Alors à quoi ressemble le fait d’être rempli de l’Esprit ? C’est une question que je me suis posé et je dois dire que ce n’est pas facile à décrire. Les apôtres étaient critiqués et certains disaient qu’ils étaient ivres. Ça peut nous donner un peu une indication de ce à quoi être rempli du Saint-Esprit ressemble. Les personnes remplies par l’Esprit sont pleines de joie et n’ont pas peur du regard des autres. Sarah Edwards qui était l’épouse d’un grand prédicateur d’un réveil auxÉtats-Unis, Jonathan Edwards, décrit son expérience ainsi :
Je me sentais plus parfaitement sevrée du monde et plus entièrement soumise à Dieu que je n’en avais jamais eu conscience auparavant.
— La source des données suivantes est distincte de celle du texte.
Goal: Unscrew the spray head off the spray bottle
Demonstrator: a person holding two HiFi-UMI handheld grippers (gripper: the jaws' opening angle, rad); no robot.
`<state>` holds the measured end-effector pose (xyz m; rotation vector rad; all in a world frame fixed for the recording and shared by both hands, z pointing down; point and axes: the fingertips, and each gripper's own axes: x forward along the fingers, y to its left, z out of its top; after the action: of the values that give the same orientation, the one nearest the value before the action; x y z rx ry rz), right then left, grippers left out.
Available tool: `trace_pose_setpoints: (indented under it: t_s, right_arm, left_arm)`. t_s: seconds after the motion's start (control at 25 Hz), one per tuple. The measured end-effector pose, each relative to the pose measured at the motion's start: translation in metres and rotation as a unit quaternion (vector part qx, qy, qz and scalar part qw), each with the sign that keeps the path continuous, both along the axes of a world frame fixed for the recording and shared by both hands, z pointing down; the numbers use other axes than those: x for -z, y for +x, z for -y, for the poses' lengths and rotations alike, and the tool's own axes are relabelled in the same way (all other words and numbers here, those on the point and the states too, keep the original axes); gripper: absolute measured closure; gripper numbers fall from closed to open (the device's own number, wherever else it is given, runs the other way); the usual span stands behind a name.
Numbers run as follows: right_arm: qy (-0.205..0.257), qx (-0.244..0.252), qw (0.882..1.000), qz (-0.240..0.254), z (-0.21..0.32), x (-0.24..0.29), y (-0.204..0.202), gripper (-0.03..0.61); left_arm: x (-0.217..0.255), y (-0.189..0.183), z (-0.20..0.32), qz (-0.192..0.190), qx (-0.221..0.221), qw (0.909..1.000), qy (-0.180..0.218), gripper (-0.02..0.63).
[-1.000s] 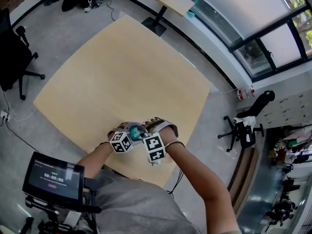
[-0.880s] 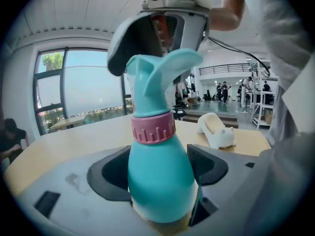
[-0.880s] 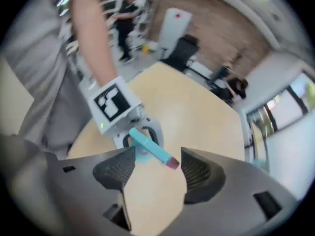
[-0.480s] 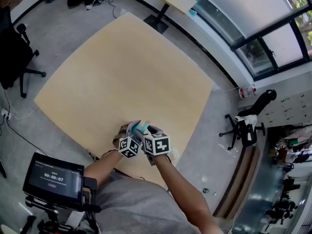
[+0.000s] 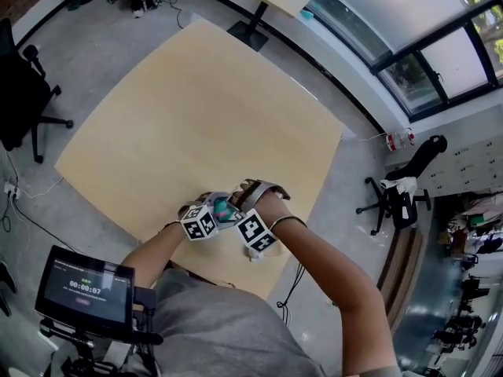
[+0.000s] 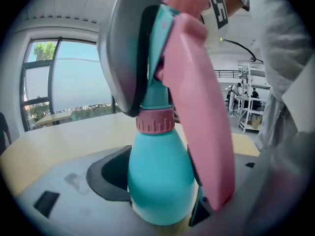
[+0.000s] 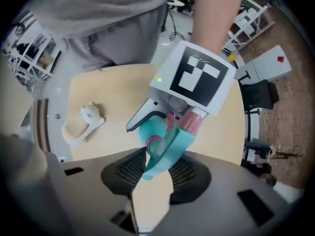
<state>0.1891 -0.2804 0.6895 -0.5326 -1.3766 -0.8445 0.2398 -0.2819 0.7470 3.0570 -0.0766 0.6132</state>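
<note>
- The one line of writing we can read is on the small monitor (image 5: 85, 289) on a stand at the person's left: a counter that looks like 00:00:07, with smaller print below it too fine to read.
- The marker cubes, the left one (image 5: 198, 225) and the right one (image 5: 255, 232), bear black-and-white square patterns, not letters.
- We see the spray bottle (image 6: 160, 181) as a turquoise body with a ribbed pink collar (image 6: 155, 122) at its neck. Above that sits the spray head (image 6: 158, 90), turquoise with a long pink trigger (image 6: 202, 112).
- The bottle is held between the two grippers over the near edge of the pale wooden table (image 5: 204, 108), just in front of the person's chest. We cannot tell whether its base rests on the table.
- The left gripper (image 6: 157, 198) is clamped on the bottle's round body, a dark pad against each side and the jaws set fairly wide round it.
- The right gripper (image 7: 155, 176) has just been closing its jaws. The spray head lies between them, and as far as we can see the pads meet it on both sides at a middling width.
</note>
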Motion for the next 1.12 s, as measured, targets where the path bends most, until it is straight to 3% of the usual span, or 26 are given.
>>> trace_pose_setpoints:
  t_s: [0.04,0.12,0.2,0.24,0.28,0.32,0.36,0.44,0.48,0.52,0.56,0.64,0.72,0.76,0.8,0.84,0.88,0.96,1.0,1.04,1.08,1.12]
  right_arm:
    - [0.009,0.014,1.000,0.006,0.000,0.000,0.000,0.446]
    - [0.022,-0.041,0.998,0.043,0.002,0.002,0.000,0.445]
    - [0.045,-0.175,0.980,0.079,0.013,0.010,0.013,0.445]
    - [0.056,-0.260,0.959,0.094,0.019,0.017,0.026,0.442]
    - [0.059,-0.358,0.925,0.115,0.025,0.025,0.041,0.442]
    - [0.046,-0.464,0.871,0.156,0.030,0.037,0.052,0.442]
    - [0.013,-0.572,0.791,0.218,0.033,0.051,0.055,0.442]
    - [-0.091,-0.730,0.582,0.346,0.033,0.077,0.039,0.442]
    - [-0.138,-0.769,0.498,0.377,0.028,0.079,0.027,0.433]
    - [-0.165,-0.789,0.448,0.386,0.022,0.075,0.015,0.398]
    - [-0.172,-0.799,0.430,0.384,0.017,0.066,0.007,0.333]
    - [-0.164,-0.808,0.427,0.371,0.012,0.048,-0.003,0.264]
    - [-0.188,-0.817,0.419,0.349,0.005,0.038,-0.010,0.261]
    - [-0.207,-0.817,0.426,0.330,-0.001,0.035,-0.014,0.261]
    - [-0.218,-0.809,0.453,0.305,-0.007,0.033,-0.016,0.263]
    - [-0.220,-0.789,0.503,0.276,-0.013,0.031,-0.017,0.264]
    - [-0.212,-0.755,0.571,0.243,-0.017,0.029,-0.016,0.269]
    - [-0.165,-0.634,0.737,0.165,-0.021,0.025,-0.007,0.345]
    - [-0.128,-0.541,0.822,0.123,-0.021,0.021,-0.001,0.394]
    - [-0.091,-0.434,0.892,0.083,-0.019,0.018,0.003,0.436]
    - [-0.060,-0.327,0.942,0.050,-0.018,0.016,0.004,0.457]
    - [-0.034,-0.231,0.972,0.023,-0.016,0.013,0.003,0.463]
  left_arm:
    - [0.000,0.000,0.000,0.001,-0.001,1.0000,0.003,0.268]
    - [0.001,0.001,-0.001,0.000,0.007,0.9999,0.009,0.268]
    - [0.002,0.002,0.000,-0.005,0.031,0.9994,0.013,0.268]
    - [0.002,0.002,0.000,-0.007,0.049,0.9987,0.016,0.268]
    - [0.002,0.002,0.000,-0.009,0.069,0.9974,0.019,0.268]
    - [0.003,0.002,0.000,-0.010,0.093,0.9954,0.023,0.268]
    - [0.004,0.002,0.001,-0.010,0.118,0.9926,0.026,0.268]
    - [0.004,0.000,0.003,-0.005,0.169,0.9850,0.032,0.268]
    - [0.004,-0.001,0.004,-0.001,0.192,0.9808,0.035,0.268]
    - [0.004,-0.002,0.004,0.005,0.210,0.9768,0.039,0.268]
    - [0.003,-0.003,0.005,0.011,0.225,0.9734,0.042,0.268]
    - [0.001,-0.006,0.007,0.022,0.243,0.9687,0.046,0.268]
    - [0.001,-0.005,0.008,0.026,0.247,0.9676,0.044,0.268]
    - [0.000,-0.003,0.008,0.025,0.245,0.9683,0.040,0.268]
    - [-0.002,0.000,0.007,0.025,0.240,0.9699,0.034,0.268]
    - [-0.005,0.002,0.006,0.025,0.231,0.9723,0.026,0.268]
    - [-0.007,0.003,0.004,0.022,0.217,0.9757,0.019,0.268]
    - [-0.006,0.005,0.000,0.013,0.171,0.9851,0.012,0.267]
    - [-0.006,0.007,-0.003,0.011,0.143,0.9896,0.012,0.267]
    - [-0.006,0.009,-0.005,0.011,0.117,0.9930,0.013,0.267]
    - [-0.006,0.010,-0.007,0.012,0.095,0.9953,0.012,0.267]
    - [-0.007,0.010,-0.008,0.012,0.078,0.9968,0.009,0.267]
Je ressentais un indifférence totale aux opinions, aux remarques et comportements des gens me concernant. Ainsi qu’une complète acceptation que Dieu utilise d’autres instruments que mon mari pour répandre la grâce à Northampton.2
Voilà ce que fait la présence de Dieu en nous ! Il nous aide à voir nos péchés mais il nous aide aussi à nous en débarrasser et à voir ce qui est réellement important. L’Esprit de Dieu nous aide à vivre la Loi que nous avons reçu dans la Bible.
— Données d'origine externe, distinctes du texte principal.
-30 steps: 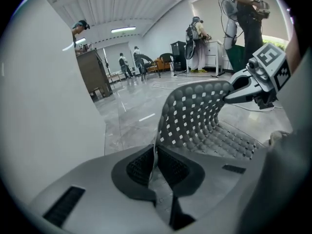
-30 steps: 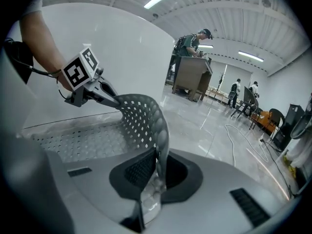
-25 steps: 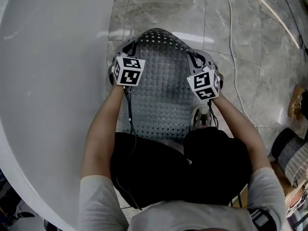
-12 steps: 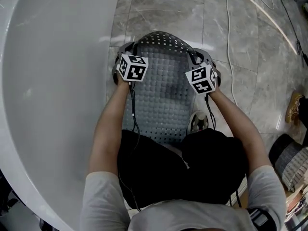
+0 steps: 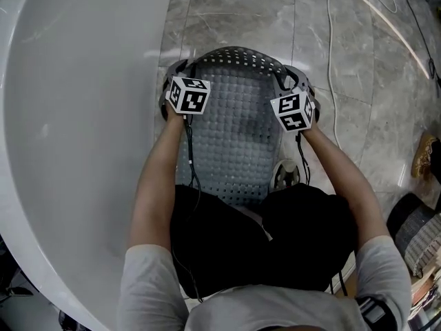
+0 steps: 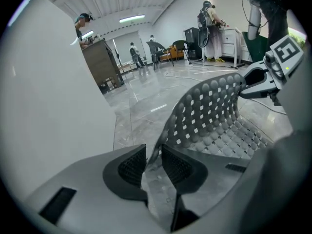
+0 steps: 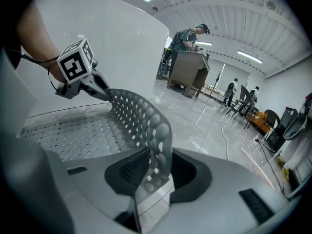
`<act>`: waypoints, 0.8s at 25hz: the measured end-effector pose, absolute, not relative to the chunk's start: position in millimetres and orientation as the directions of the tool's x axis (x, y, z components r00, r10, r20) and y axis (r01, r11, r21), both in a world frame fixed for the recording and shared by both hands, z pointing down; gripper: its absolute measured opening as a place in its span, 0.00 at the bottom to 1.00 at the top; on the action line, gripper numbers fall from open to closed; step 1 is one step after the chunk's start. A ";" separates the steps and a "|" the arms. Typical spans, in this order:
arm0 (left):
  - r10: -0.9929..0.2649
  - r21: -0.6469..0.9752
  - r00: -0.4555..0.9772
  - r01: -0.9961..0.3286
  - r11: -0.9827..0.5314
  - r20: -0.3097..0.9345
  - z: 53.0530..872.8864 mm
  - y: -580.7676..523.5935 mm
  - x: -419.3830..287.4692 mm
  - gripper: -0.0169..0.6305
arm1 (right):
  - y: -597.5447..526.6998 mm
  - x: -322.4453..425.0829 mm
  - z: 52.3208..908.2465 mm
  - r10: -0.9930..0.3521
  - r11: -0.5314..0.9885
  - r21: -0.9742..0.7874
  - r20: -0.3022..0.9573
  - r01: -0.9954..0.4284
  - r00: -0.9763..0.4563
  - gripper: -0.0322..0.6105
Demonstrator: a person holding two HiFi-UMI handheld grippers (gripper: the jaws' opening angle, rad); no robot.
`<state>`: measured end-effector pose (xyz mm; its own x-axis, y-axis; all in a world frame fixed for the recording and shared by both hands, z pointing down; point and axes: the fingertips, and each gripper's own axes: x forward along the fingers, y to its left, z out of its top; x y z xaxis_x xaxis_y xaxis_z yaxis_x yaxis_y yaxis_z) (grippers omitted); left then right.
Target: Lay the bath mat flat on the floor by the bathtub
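On the grey marble floor (image 5: 234,12), close alongside the curved white wall of the bathtub (image 5: 83,116), the bath mat (image 5: 238,136) lies lengthwise. It is a translucent grey sheet covered in bumps and small square holes. Its near part rests flat on the floor and disappears behind the knees of the person (image 5: 262,247), who crouches over it in black trousers and a grey shirt. Its far end curls upward, lifted off the floor at both far corners.

The left gripper (image 6: 153,152) is at the far corner next to the bathtub. The right gripper (image 7: 161,167) is at the far corner on the open-floor side.

In the left gripper view the fingers (image 6: 129,169) are opening. The mat's thin edge stands in the gap between them, and a sliver of space shows between it and the left-hand finger. In the right gripper view the fingers (image 7: 131,172) are opening too and stand wide apart. The mat's curled, perforated edge rises between them, close by the left-hand finger and clear of the other.

A white cable (image 5: 331,61) trails over the floor off the mat's right side, apart from it. Near the right border of the head view lie a striped fabric thing (image 5: 420,226) and a brown shoe-like thing (image 5: 427,154), too cut off to identify. Far off in both gripper views, several people stand about a hall.
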<state>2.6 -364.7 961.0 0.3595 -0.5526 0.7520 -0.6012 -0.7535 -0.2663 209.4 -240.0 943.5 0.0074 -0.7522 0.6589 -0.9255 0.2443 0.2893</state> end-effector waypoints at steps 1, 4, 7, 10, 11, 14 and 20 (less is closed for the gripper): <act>-0.554 -0.262 0.361 -0.607 -0.750 0.750 960.4 -365.4 3.0 0.15 | -240.5 212.4 944.1 -0.749 0.242 0.288 0.662 -0.927 0.010 0.23; -0.553 -0.240 0.370 -0.626 -0.742 0.747 958.2 -368.8 6.3 0.20 | -242.3 221.0 944.3 -0.744 0.233 0.285 0.668 -0.930 0.019 0.24; -0.558 -0.248 0.375 -0.619 -0.745 0.741 959.5 -369.8 8.6 0.27 | -243.1 223.2 944.7 -0.744 0.227 0.292 0.667 -0.929 0.028 0.24; -0.563 -0.258 0.369 -0.617 -0.743 0.740 962.3 -369.8 5.2 0.31 | -243.1 220.1 947.1 -0.744 0.231 0.289 0.668 -0.929 0.022 0.24; -0.561 -0.254 0.366 -0.621 -0.742 0.743 963.1 -370.0 3.4 0.31 | -243.5 219.3 947.5 -0.745 0.231 0.287 0.667 -0.930 0.021 0.24; -0.541 -0.233 0.355 -0.628 -0.742 0.763 968.2 -368.5 -2.4 0.31 | -245.7 217.0 947.4 -0.750 0.227 0.287 0.661 -0.931 0.021 0.24; -0.496 -0.208 0.363 -0.601 -0.772 0.789 976.9 -358.6 -2.8 0.31 | -243.8 208.9 952.8 -0.744 0.247 0.286 0.668 -0.926 0.008 0.25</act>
- Ça nous permet de vivre les prémices du royaume
Mais ce qui est encore plus extraordinaire avec tout ça c’est que ça va encore plus loin ! La fête de Pentecôte n’était pas seulement une commémoration du don de la Loi mais aussi une fête où les Juifs donnaient les prémices/avant-goût des récoltes à Dieu. Ce que nous voyons dans ce chapitre ce n’est donc que le début. Être temple du Saint-Esprit maintenant c’est déjà assez incroyable mais ce sera encore plus impressionnant lorsque Jésus reviendra. La suite du livre de Joël qui est cité par Pierre donne la description d’un jugement divins contre les nations mauvaises et contre le mal. Pour l’instant on donne à Dieu nos prémices, le début de notre travail mais on sait qu’à son retour la moisson sera aussi belle et bonne que cet avant-goût du royaume de Dieu que nous avons parce que tout mal sera exterminé.
La Bible décrit l’Église comme une fiancée ou une épouse qui attend avec impatience d’être avec son mari. Paul dans sa lettre aux Éphésiens écrit ceci : « Maris, que chacun aime sa femme, comme Christ a aimé l’Église, et s’est livré lui-même pour elle, afin de la sanctifier en la purifiant et en la lavant par l’eau de la Parole, pour faire paraître devant lui cette Église glorieuse, sans tache, ni ride, ni rien de semblable, mais sainte et irréprochable. » (Éph 5,25-27). Quand Jésus reviendra pour être enfin pleinement présent avec l’Église ça sera magnifique parce qu’il verra l’Église belle comme une mariée qui attend son époux. Quand Jésus reviendra, on pourra se regarder mutuellement et se dire les uns aux autres, tu es enfin pleinement la personne que tu devais être. Toutes les belles choses que je voyais germer en toi ont enfin leur maturation : tu es prête à être avec Dieu et vivre en sa présence pour l’éternité. La Pentecôte nous amène beaucoup plus loin que simplement nos petits quotidiens mais nous appelle à regarder à l’avenir radiant que Jésus nous donne où chacun vivra pleinement sa vie chrétienne, sera guéri de ses fautes et de ses maladies et vivra la plénitude de la vie de l’Esprit. Puisse Dieu nous garder pour que nous puissions déjà en vivre les prémices maintenant.
1 C. S. Lewis, Le Prince Capsian, ch. 10.